- _Goal of the exercise_:
Return, from the material below, each line in which the word "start" is present.

[[ Available records, beginning ]]

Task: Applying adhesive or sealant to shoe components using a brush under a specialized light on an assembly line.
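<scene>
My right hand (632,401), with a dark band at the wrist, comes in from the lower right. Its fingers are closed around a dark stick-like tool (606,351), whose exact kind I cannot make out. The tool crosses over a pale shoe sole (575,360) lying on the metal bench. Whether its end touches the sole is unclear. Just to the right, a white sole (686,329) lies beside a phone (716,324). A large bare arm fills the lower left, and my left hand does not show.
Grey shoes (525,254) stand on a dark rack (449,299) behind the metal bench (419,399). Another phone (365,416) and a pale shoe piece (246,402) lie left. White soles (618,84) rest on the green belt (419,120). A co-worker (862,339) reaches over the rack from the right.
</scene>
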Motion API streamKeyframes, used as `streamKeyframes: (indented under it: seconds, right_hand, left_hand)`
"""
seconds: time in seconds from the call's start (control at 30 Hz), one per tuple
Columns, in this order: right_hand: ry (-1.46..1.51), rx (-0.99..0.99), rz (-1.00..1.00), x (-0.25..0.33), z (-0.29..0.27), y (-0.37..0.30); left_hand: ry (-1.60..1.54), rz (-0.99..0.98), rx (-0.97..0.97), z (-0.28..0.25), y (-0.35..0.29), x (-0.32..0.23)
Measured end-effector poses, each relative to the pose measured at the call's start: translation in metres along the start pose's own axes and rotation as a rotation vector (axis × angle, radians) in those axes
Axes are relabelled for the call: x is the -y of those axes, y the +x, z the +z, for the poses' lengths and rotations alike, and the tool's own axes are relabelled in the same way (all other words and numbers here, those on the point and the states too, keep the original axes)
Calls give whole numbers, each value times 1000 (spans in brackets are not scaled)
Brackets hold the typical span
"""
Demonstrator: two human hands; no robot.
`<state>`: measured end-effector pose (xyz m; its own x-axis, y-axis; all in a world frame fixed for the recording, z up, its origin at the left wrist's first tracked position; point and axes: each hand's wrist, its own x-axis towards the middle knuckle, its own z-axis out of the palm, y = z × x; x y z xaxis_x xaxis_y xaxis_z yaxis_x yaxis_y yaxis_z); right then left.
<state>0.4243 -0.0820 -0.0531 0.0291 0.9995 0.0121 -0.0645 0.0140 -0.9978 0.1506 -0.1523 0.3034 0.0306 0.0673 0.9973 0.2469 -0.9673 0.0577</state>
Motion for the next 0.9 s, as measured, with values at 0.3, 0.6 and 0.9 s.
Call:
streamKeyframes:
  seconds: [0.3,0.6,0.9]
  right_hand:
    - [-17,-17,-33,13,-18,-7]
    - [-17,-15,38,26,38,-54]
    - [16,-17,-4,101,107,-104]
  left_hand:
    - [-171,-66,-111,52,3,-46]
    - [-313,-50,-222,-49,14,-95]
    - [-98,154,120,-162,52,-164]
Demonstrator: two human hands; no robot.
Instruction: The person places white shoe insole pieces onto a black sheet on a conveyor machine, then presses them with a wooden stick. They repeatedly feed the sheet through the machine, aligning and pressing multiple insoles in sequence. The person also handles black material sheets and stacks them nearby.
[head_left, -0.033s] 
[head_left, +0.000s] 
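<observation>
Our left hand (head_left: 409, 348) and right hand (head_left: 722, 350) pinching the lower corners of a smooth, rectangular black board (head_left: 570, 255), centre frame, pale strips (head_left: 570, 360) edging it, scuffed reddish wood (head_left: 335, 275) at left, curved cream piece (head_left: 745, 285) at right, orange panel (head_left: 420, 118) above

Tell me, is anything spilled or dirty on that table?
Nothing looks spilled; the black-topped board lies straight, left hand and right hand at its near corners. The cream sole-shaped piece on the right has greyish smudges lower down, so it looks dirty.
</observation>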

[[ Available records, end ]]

- _Task solution_:
seconds: time in seconds from the call's start (control at 30 Hz), one per tuple
Measured end-effector poses, each relative to the pose measured at the call's start: translation in metres along the start pose's own axes and rotation as a rotation vector (axis × angle, radians) in those axes

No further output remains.